▸ What is required: Leaving out the pictures, write the following records exactly as they read.

▸ Provided records:
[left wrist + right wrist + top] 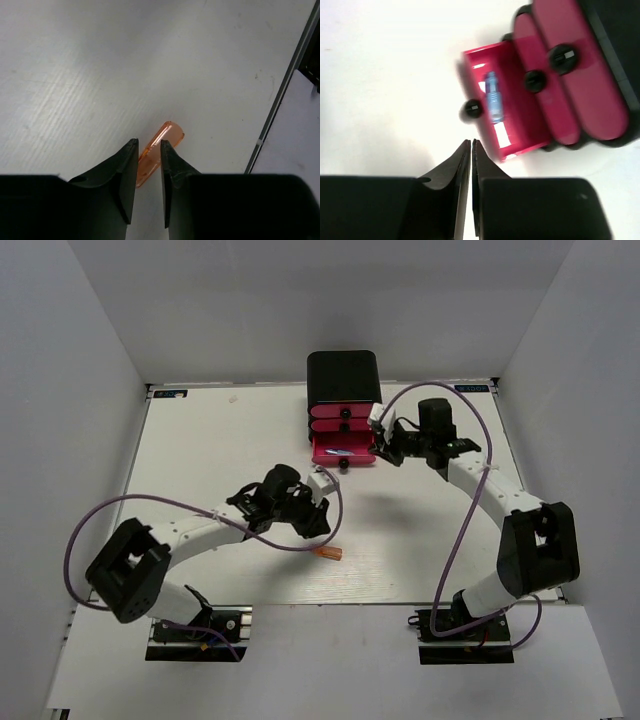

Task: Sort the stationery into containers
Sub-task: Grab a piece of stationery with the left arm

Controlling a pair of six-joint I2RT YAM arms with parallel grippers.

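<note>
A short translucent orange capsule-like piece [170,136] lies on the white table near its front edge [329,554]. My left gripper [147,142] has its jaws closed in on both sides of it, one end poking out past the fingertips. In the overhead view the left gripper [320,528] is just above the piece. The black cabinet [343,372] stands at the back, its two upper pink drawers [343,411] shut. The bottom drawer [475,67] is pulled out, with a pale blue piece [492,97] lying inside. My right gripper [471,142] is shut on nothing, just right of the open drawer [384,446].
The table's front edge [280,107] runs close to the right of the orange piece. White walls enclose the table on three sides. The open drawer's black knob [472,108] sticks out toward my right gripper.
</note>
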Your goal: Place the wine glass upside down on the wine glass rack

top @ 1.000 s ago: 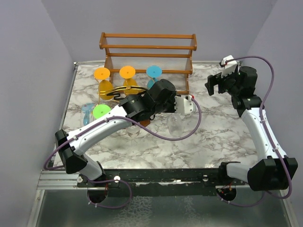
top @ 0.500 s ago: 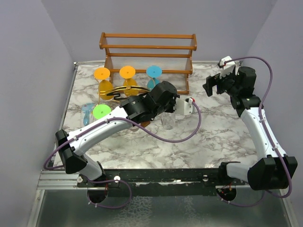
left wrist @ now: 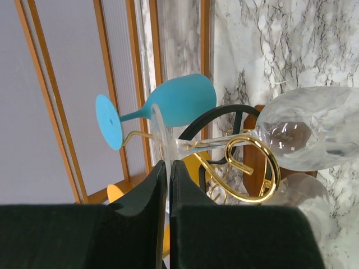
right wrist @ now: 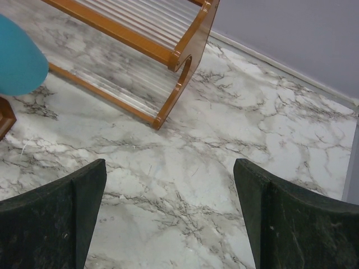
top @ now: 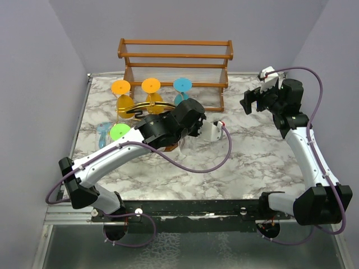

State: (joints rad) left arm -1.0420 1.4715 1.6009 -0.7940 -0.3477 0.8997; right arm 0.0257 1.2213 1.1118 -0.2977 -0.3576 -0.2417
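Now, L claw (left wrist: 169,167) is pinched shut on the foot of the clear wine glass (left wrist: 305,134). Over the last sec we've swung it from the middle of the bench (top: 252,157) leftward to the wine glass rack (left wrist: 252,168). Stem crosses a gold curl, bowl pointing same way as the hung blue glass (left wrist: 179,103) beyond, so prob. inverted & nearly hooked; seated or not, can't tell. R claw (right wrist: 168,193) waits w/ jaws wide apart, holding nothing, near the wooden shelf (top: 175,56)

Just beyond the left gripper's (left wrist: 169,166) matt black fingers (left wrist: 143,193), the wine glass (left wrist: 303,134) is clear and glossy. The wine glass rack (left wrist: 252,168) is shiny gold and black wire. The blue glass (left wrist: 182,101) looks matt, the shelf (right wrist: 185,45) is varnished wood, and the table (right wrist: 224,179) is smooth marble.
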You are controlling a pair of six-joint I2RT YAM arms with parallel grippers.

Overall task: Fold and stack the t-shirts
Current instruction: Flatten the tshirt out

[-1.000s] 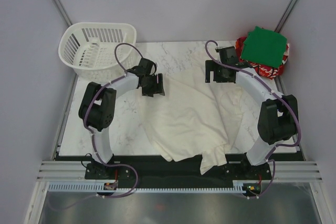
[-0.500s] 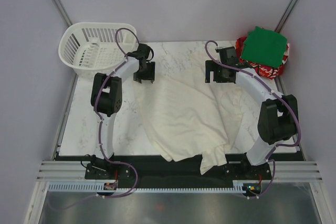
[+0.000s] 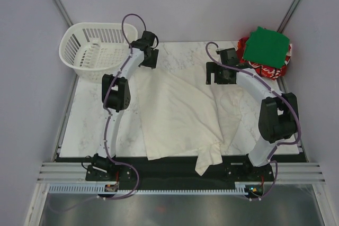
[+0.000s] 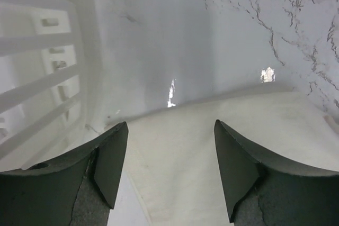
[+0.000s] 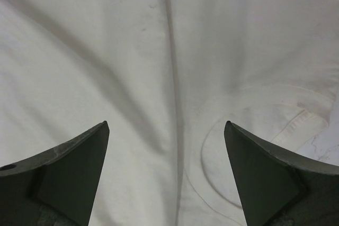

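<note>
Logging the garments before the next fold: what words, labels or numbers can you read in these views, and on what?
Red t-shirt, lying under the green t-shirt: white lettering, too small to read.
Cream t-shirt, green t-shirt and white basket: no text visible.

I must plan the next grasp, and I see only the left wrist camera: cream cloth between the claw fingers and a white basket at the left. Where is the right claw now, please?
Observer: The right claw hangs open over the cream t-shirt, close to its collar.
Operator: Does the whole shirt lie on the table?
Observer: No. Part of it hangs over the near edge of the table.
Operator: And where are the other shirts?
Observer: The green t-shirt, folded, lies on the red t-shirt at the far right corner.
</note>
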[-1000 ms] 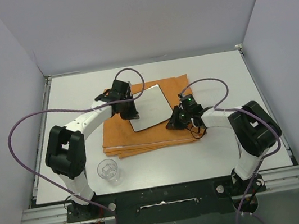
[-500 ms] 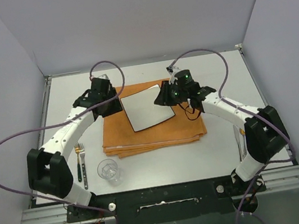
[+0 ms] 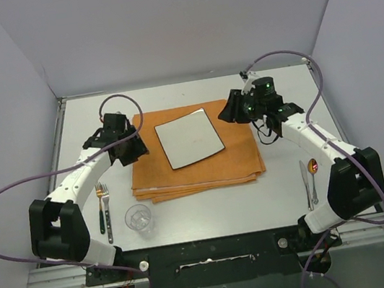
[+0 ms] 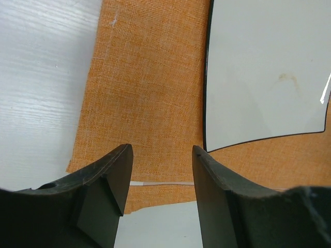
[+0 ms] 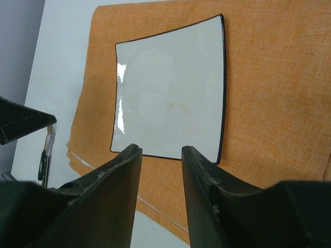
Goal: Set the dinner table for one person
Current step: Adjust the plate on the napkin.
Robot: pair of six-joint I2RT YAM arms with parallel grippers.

▸ Result below:
[left wrist + right wrist + top] 

Task: Sort the stationery into containers
Sub-task: Grab a piece of stationery with the left arm

Controlling a pair of six-joint I2RT YAM arms with parallel grippers.

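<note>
A short translucent orange capsule-like piece [170,136] lies on the white table near its front edge [329,554]. My left gripper [147,142] has its jaws closed in on both sides of it, one end poking out past the fingertips. In the overhead view the left gripper [320,528] is just above the piece. The black cabinet [343,372] stands at the back, its two upper pink drawers [343,411] shut. The bottom drawer [475,67] is pulled out, with a pale blue piece [492,97] lying inside. My right gripper [471,142] is shut on nothing, just right of the open drawer [384,446].
The table's front edge [280,107] runs close to the right of the orange piece. White walls enclose the table on three sides. The open drawer's black knob [472,108] sticks out toward my right gripper.
</note>
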Your goal: Place the wine glass upside down on the wine glass rack

top @ 1.000 s ago: 
top @ 0.500 s ago: 
left wrist @ now: 
right wrist @ now: 
top @ now: 

State: (joints rad) left arm -1.0420 1.4715 1.6009 -0.7940 -0.3477 0.8997; right arm 0.0257 1.2213 1.1118 -0.2977 -0.3576 -0.2417
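Now, L claw (left wrist: 169,167) is pinched shut on the foot of the clear wine glass (left wrist: 305,134). Over the last sec we've swung it from the middle of the bench (top: 252,157) leftward to the wine glass rack (left wrist: 252,168). Stem crosses a gold curl, bowl pointing same way as the hung blue glass (left wrist: 179,103) beyond, so prob. inverted & nearly hooked; seated or not, can't tell. R claw (right wrist: 168,193) waits w/ jaws wide apart, holding nothing, near the wooden shelf (top: 175,56)

Just beyond the left gripper's (left wrist: 169,166) matt black fingers (left wrist: 143,193), the wine glass (left wrist: 303,134) is clear and glossy. The wine glass rack (left wrist: 252,168) is shiny gold and black wire. The blue glass (left wrist: 182,101) looks matt, the shelf (right wrist: 185,45) is varnished wood, and the table (right wrist: 224,179) is smooth marble.
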You are controlling a pair of six-joint I2RT YAM arms with parallel grippers.

Overall task: Fold and stack the t-shirts
Current instruction: Flatten the tshirt out

[-1.000s] 
[-0.500s] 
[+0.000s] 
[+0.000s] 
[+0.000s] 

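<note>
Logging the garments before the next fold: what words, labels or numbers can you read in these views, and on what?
Red t-shirt, lying under the green t-shirt: white lettering, too small to read.
Cream t-shirt, green t-shirt and white basket: no text visible.

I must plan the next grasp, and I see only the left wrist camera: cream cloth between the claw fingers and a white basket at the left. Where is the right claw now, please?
Observer: The right claw hangs open over the cream t-shirt, close to its collar.
Operator: Does the whole shirt lie on the table?
Observer: No. Part of it hangs over the near edge of the table.
Operator: And where are the other shirts?
Observer: The green t-shirt, folded, lies on the red t-shirt at the far right corner.
</note>
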[-1000 ms] 
[-500 ms] 
[+0 ms] 
[+0 ms] 
[+0 ms] 
Goal: Set the dinner table for one person
Current step: Adjust the plate on the napkin.
Robot: pair of six-joint I2RT YAM arms with parallel grippers.

The output is finished and nothing more is needed.